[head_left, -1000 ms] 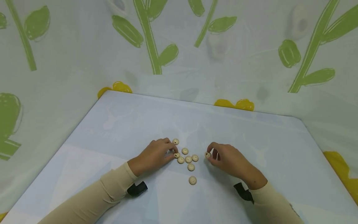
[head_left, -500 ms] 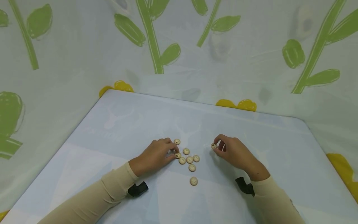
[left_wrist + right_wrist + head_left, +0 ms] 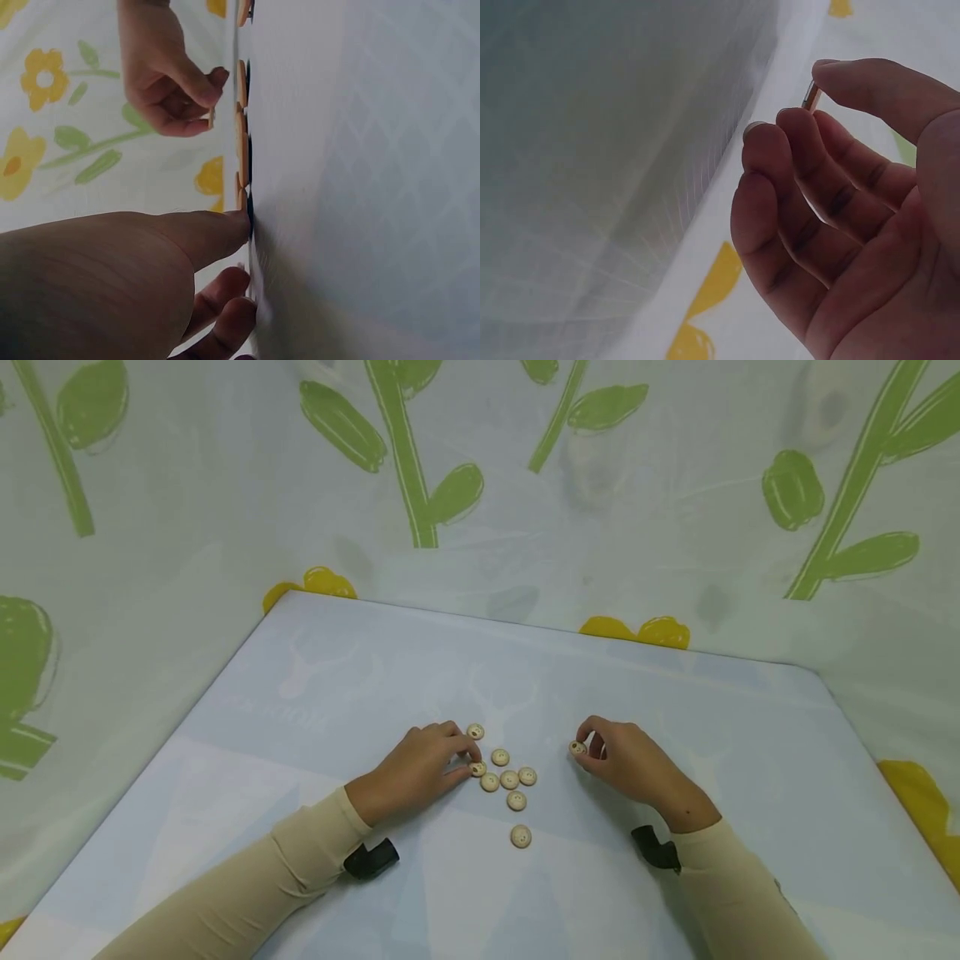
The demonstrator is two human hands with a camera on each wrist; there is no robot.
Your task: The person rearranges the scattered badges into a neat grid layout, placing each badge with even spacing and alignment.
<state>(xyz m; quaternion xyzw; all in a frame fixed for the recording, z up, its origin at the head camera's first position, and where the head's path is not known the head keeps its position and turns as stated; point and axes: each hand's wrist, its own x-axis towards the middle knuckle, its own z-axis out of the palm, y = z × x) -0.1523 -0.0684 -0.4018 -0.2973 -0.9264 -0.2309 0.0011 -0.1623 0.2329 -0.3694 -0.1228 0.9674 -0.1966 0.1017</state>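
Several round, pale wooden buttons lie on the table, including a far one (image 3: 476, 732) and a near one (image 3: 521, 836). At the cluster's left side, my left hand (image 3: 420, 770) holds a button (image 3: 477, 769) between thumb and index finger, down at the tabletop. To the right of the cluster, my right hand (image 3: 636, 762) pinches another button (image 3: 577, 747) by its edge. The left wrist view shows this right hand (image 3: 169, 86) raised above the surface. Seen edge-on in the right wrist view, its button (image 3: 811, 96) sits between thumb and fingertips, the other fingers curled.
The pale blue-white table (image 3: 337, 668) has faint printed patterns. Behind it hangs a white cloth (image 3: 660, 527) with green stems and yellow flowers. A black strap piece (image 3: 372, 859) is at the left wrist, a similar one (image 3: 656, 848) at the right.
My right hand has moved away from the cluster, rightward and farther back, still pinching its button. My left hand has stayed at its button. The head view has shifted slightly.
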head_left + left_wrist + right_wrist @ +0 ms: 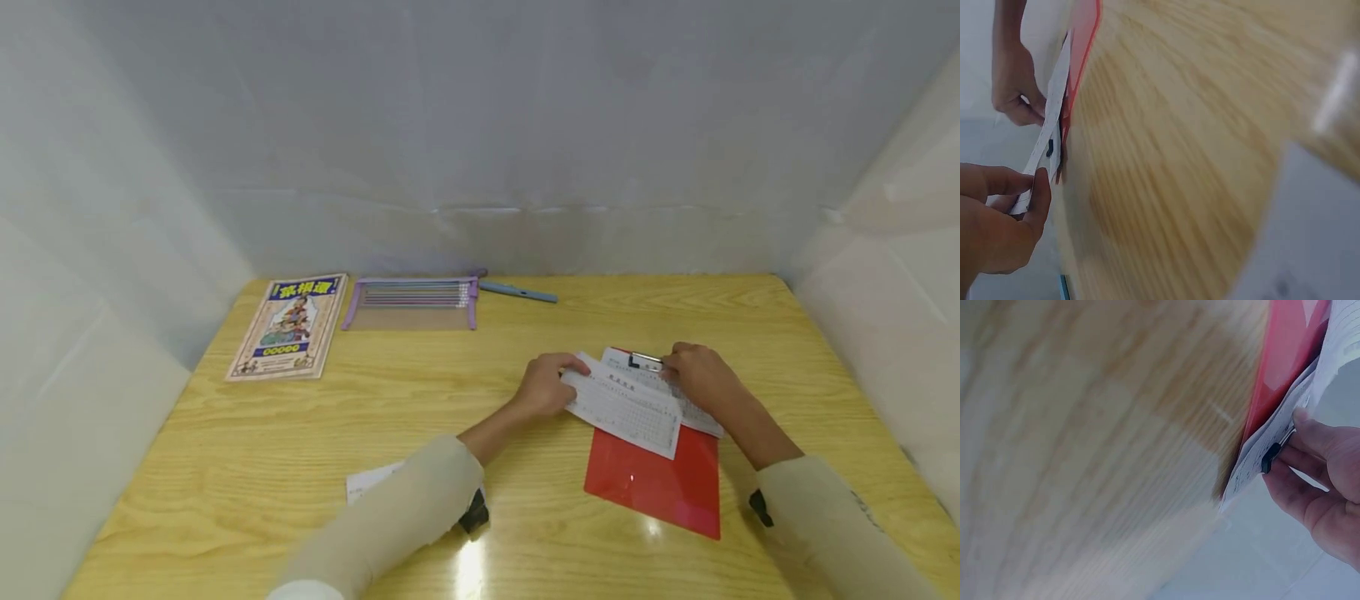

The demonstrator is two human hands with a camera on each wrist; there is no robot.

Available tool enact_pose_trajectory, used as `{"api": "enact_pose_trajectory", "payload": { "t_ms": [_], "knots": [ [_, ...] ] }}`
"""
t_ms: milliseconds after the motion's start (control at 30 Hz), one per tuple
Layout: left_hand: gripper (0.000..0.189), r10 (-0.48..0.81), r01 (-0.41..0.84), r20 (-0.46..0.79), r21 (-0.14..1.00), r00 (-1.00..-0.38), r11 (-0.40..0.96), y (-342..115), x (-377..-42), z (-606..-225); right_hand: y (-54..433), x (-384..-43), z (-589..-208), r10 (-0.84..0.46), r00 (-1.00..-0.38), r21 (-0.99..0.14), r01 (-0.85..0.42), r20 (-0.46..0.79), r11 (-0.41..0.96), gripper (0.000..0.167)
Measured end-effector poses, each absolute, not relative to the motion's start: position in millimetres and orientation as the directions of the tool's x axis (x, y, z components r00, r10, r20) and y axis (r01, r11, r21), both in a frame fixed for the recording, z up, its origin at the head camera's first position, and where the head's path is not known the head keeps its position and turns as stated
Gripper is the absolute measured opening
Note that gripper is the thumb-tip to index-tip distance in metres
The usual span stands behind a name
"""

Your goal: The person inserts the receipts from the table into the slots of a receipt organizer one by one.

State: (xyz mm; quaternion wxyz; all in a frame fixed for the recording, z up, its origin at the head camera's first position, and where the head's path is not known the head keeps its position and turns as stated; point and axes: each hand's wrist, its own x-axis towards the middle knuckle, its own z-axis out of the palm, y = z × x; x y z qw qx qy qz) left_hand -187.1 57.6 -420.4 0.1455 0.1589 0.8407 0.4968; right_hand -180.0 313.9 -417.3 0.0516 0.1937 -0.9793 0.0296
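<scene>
On the right of the table lies a red clipboard (652, 483), turned at an angle, with printed paper under its metal clip (645, 362). My right hand (701, 379) grips that clip at its right end. In the right wrist view, thumb and fingers (1316, 434) close around the clip's wire beside its black end. My left hand (543, 385) pinches a loose printed sheet (626, 410) by its left edge, thumb against fingers. This sheet slants over the clipboard and covers part of the clipped paper (618, 358). The left wrist view shows the sheet (1044, 134) nearly edge-on.
At the back left lies an illustrated book (288, 329). Beside it are a mesh pencil pouch (412, 318) with purple edges and a blue pen (517, 291). Another white paper (371, 480) lies partly hidden beneath the left sleeve. Pale sheeting walls (495, 125) enclose the wooden table (300, 433).
</scene>
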Motion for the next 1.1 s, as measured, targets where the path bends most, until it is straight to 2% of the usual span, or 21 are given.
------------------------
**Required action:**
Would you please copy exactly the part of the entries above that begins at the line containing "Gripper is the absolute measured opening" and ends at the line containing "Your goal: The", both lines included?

**Written answer:**
Gripper is the absolute measured opening
Note that gripper is the thumb-tip to index-tip distance in metres
The usual span stands behind a name
"""

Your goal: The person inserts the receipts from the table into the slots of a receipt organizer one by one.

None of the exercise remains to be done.